Peasant Reform: Manifesto and Regulations February 19, 1861.

Outcome
peasant
reform
Worn unfinished
character,
generated social
antagonisms
(contradictions)
Opened the way
to development
bourgeois relations
in Russia
"Will"
without land
6

Reforms
Their meaning
Peasant's Turning point,
th (1861) the line between
feudalism and
capitalism.
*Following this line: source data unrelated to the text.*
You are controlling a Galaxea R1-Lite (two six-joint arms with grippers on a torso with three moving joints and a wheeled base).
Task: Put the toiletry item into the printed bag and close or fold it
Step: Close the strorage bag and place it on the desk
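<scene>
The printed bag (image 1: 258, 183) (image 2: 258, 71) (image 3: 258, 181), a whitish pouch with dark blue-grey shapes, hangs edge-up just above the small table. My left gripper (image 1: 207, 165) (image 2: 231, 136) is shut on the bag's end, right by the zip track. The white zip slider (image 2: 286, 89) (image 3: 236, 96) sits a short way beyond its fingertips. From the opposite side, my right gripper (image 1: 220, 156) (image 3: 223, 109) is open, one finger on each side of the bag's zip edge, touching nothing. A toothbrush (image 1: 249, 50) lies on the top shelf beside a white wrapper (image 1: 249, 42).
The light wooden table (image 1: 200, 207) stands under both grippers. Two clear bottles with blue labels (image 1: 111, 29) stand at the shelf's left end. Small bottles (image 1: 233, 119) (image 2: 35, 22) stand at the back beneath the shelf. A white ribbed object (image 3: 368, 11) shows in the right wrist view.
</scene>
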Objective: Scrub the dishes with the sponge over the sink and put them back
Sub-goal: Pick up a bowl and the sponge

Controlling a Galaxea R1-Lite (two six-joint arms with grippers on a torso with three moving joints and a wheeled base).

Created
conditions for
approval
capitalist
way of life as
dominant.
Their disadvantages
Preserved
serf
remnants;
peasants not
got land in
complete
own,
should be
pay the ransom,
lost part
land (sections).

Local government reform

1864 was introduced "Regulations
about zemstvo institutions ". In the counties
and the provinces created bodies
local government -
zemstvos.

Zemskaya reform (1864). "Regulations on provincial and district zemstvo institutions"

Content of the reform
Creation of provincial and uyezd
zemstvo -
elected local government bodies
in the countryside
Zemstvo functions
Maintenance of local schools, hospitals;
construction of local roads;
organization of agricultural statistics, etc.
9

10. Dictionary

Zemstvos - elected
local authorities
self-government
decisive economic
field questions.

11. Zemskaya reform (1864). "Regulations on provincial and district zemstvo institutions"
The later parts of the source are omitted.